To illustrate this behavior, Figure 7 shows a microcanonical analysis of $M=4$ semiflexible bead-spring polymers of length $N=13$ at density $\rho ={10}^{-3}$ (as in Figure 5) compared to a single chain (the data for the single chain are again obtained from parallel multicanonical simulations as in Section 4.2). The stiffness was chosen to be stiff enough to yield a first-order-like collapse transition with a back-bending in $\beta \left(E_p\right)$ and a positive peak in $\gamma \left(E_p\right)$; compare Section 4.2. As observed in the canonical analysis of [125,126], the high-temperature or high-energy regime of a many-chain system coincides with the single-chain behavior or isolated chain regime. Lowering the temperature or energy, both curves coincide until the point of aggregation, a first-order finite-size transition with back-bending in $\beta \left(E_p\right)$ and positive peak in $\gamma \left(E_p\right)$. As for the continuous collapse transition in flexible polymers, this completely dominates the single-chain collapse or folding transition. As can be seen on the average-energy scale (x-axis), the aggregation leads to much smaller energies. It may thus be expected for the chosen parameters that many-chain aggregation dominates the single-chain behavior even for very low densities, for which the aggregation branch in the microcanonical inverse temperature should merely shift to higher β. In the present case, the energy scales of inter- and intra-chain interactions are identical, and a systematic study of the inter- and intra-chain interactions may shed some light on the effect of this choice.

6. Conclusions

We provided a brief overview about the structural transitions and motifs that occur in a statistical mechanics description of dilute semiflexible polymers with self- and mutual attraction in a solvent. The solvent quality is here directly linked to the temperature scale. Dilute polymers undergo a continuous collapse transition if the stiffness is low, which changes to a discontinuous transition into folded conformations for increasing stiffness. We illustrated this crossover by means of microcanonical analyses. The further increase of stiffness causes merely a low-temperature stiffening of the single chain.
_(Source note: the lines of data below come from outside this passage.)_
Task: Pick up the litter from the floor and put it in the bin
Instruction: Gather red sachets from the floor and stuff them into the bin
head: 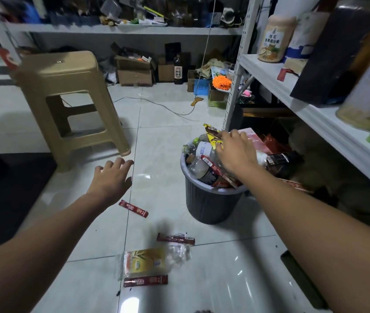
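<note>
Litter lies in two places as we see it: heaped in the bin (211,199) and scattered on the floor (224,267). Our right grip (236,152) is over the bin's mouth, fingers curled down onto a yellow wrapper (213,136) that stands up from the heap of bottles and packets. It looks pinched rather than let go, so we judge this piece is at the point of being dropped in. Our left grip (111,177) hangs above the tiles with fingers spread and relaxed, holding nothing.

On the floor we count four pieces yet to be picked up: a first red sachet (133,208) just below the left grip, a second red sachet (176,238) nearer us, a yellow tea packet (144,260) in crumpled clear plastic just beside it, and a third red sachet (145,280) touching the packet's near edge. The bin is already full past its rim. We put the task somewhere past halfway, with room in the bin the likely trouble.
</note>
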`<action>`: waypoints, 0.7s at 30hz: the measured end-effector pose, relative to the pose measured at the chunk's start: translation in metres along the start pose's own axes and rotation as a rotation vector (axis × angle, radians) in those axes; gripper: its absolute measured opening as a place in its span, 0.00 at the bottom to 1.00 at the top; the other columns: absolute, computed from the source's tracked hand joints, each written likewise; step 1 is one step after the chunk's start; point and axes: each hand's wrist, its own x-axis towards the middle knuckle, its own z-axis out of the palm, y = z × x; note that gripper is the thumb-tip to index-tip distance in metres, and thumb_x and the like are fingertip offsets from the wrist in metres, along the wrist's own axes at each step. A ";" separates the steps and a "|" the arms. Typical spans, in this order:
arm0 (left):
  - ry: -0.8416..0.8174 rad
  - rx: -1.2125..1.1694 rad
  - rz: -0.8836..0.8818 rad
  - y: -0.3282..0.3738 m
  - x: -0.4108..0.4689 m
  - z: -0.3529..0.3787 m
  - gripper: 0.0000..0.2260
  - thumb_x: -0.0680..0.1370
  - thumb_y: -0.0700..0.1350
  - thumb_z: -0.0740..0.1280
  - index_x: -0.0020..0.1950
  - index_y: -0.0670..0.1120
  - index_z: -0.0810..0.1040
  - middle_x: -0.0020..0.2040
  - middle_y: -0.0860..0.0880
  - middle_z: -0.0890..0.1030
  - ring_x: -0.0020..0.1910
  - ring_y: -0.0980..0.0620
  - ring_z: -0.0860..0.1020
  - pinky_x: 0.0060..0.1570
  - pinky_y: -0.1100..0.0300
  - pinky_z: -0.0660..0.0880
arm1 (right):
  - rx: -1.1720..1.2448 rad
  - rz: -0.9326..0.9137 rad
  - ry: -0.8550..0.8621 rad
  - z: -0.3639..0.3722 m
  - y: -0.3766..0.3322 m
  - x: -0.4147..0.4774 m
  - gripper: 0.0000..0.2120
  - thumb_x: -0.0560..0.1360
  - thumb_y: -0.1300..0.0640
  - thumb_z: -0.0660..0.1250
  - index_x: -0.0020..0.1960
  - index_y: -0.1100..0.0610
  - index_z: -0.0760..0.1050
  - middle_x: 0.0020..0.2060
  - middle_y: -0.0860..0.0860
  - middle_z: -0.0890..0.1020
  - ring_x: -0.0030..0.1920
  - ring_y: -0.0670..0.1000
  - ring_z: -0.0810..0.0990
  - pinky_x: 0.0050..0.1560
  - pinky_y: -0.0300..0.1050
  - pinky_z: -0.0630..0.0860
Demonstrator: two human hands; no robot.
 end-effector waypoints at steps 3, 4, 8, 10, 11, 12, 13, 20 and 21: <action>-0.025 0.026 -0.019 -0.006 -0.010 0.005 0.26 0.80 0.54 0.58 0.76 0.50 0.56 0.73 0.46 0.63 0.70 0.42 0.64 0.67 0.45 0.61 | 0.043 -0.051 -0.017 0.008 -0.025 -0.015 0.21 0.80 0.51 0.56 0.72 0.56 0.65 0.67 0.57 0.70 0.67 0.57 0.66 0.64 0.51 0.64; -0.032 0.032 -0.019 -0.006 -0.011 0.006 0.27 0.80 0.54 0.58 0.76 0.50 0.55 0.75 0.46 0.61 0.71 0.42 0.63 0.68 0.44 0.60 | 0.050 -0.061 -0.020 0.011 -0.033 -0.020 0.21 0.80 0.51 0.56 0.72 0.55 0.65 0.68 0.56 0.69 0.67 0.57 0.66 0.64 0.51 0.63; -0.092 0.024 -0.021 -0.002 -0.007 0.017 0.31 0.80 0.55 0.59 0.78 0.51 0.49 0.78 0.46 0.53 0.75 0.41 0.56 0.71 0.41 0.55 | 0.036 -0.062 0.011 0.026 -0.052 -0.039 0.19 0.80 0.51 0.54 0.69 0.55 0.68 0.65 0.55 0.73 0.65 0.57 0.68 0.63 0.50 0.63; -0.130 0.019 -0.013 0.000 0.001 0.029 0.31 0.80 0.55 0.58 0.78 0.51 0.47 0.78 0.46 0.50 0.76 0.42 0.54 0.71 0.40 0.53 | 0.032 -0.057 0.013 0.037 -0.058 -0.043 0.19 0.80 0.51 0.55 0.67 0.55 0.69 0.63 0.55 0.74 0.65 0.57 0.69 0.64 0.50 0.62; -0.147 0.028 -0.005 0.000 0.005 0.037 0.31 0.80 0.55 0.58 0.78 0.50 0.46 0.79 0.46 0.50 0.76 0.42 0.53 0.71 0.40 0.52 | 0.031 -0.058 0.009 0.044 -0.059 -0.044 0.19 0.79 0.51 0.56 0.67 0.55 0.69 0.63 0.55 0.74 0.65 0.57 0.69 0.63 0.50 0.62; -0.163 0.041 0.004 -0.001 0.009 0.046 0.32 0.80 0.55 0.58 0.78 0.50 0.46 0.79 0.46 0.49 0.76 0.42 0.53 0.71 0.40 0.52 | 0.033 -0.062 0.007 0.051 -0.061 -0.044 0.19 0.78 0.52 0.57 0.67 0.55 0.68 0.64 0.55 0.74 0.65 0.56 0.69 0.63 0.49 0.63; -0.177 0.055 0.008 -0.003 0.012 0.054 0.31 0.80 0.55 0.58 0.78 0.50 0.45 0.79 0.46 0.49 0.76 0.41 0.53 0.71 0.40 0.52 | 0.039 -0.071 0.015 0.057 -0.063 -0.045 0.20 0.77 0.52 0.58 0.68 0.55 0.68 0.64 0.55 0.74 0.65 0.56 0.69 0.63 0.49 0.63; -0.241 0.062 0.077 -0.012 0.034 0.125 0.31 0.79 0.54 0.60 0.78 0.49 0.49 0.78 0.45 0.53 0.75 0.40 0.56 0.69 0.40 0.56 | -0.001 -0.118 0.077 0.115 -0.075 -0.049 0.23 0.71 0.55 0.65 0.66 0.52 0.74 0.62 0.53 0.76 0.60 0.54 0.74 0.59 0.46 0.65; -0.249 0.063 0.092 -0.013 0.035 0.134 0.31 0.79 0.54 0.60 0.78 0.49 0.49 0.78 0.45 0.53 0.75 0.40 0.56 0.69 0.40 0.56 | 0.005 -0.150 0.138 0.122 -0.078 -0.049 0.22 0.67 0.55 0.68 0.62 0.52 0.78 0.58 0.52 0.79 0.56 0.53 0.77 0.55 0.46 0.66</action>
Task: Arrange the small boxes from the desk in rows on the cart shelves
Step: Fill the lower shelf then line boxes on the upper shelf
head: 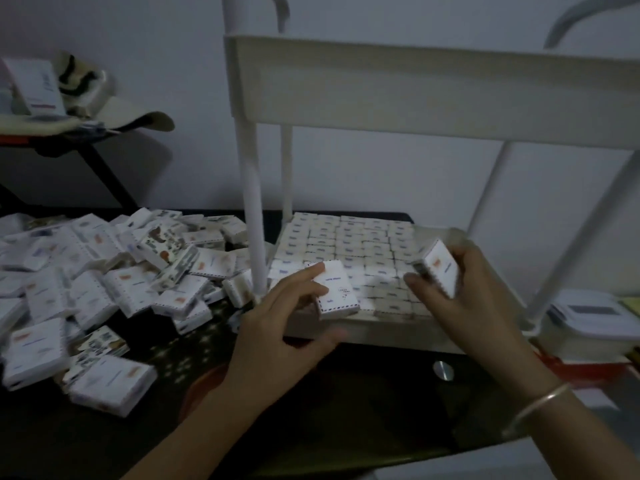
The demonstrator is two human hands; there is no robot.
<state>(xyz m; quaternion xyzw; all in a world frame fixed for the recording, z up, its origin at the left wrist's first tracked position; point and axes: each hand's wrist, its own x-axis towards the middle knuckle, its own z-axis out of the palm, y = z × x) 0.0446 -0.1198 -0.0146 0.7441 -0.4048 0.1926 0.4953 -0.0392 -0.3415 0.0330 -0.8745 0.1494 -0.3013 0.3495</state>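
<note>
A white cart stands on the dark desk; its lower shelf (381, 336) is filled with several rows of small white boxes (349, 237) standing on edge. My left hand (277, 327) holds one small white box (337, 289) at the shelf's front left corner, fingers on its top and thumb under it. My right hand (464, 299) grips another small white box (440, 268), tilted, above the shelf's front right part. A loose pile of small boxes (104, 275) covers the desk to the left of the cart.
The cart's upper shelf (433, 95) overhangs the lower one, and white posts (254, 216) stand at its corners. A white lidded container (588, 323) sits at the right. A dark stand with a cloth and box (38, 88) is at the back left. A bangle (540, 407) circles my right wrist.
</note>
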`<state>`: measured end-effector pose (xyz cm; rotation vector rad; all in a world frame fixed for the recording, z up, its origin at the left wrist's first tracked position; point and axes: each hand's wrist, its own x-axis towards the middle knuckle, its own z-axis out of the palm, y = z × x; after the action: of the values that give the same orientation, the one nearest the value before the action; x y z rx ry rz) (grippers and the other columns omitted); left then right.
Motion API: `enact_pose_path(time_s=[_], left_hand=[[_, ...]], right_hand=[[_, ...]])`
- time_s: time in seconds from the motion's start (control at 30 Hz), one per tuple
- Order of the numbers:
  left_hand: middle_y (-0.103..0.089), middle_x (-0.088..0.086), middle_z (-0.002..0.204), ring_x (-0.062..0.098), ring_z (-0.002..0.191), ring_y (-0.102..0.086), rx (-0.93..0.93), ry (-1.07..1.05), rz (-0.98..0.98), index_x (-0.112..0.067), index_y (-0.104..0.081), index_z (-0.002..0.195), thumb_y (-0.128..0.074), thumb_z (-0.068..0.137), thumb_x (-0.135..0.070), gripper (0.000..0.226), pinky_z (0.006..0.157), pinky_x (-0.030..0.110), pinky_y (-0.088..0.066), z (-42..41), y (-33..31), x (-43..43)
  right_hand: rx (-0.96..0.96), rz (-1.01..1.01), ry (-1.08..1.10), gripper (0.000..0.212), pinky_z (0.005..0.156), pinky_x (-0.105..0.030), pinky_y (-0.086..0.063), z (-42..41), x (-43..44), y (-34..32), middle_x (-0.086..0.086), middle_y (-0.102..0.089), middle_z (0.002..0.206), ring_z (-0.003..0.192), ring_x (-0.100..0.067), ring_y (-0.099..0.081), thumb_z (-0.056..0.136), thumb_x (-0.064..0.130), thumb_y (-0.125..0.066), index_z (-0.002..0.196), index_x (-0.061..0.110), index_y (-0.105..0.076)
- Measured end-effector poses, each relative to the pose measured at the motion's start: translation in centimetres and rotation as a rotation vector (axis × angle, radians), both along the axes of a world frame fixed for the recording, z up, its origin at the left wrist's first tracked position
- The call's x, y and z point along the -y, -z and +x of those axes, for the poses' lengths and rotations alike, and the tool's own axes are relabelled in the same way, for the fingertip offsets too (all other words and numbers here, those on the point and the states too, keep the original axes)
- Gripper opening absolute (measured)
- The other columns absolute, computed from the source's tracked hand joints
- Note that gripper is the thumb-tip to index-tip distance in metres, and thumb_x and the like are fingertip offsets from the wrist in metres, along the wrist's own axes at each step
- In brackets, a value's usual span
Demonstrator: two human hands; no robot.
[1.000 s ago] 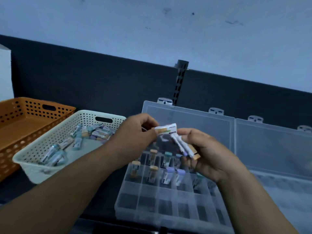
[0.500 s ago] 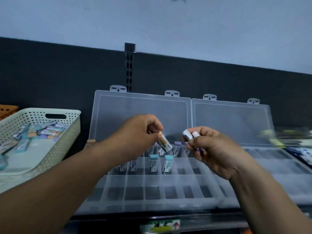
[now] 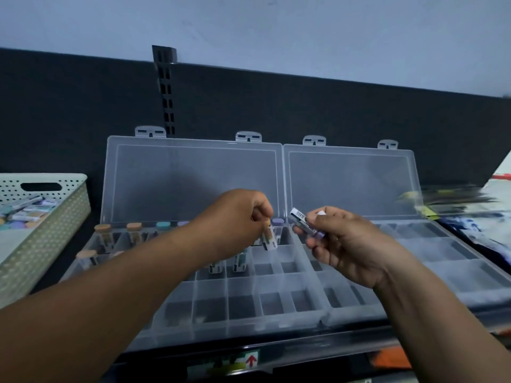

Interestingly, a mismatch of interaction length scales seems to induce a novel structural phase of thermodynamically-stable knots of various types. Their properties are considerably different from those of knots observed in the swollen and globular phases of flexible polymers, which form by chance. Intriguingly, the transitions into these knotted conformations from other structured states happen with almost no latent heat, although we observed a clear phase coexistence. This suggests that the knot type may be considered as a topological order parameter.

With increasing density, multiple dilute semiflexible polymers start to form aggregates at low temperature or in bad solvent. We demonstrated that an end-to-end correlation order parameter is suitable to identify the resulting structural motifs. Rather flexible polymers form amorphous, uncorrelated structures while for increasing stiffness polymer bundles are forming. With decreasing temperature, these become twisted for reasons of energy minimization, a motif known from biological systems. The primary aggregation transition is a first-order-like transition, accompanied by a free-energy barrier that increases with stiffness. Since the individual polymers above the aggregation behave as isolated chains, they also undergo a collapse transition upon temperature decrease. The resulting competition of energy scales is dominated by the process of aggregation if the inter-chain interactions are reasonably strong. In this case, aggregation results in a partial reversion of the collapse process in order to form the equilibrium aggregate motif. Of course, the intra-polymer interaction may be tuned in such way that pre-folded chains attach to an aggregate, known from polymer and protein crystallization.

We have shown that many questions about the structural phases of semiflexible polymers have been answered using Monte Carlo methods and proper analysis techniques. However, many other questions remain still open or have only been raised by recent developments. In the future treatment of these problems, generalized-ensemble Monte Carlo simulations seem to be a reliable partner.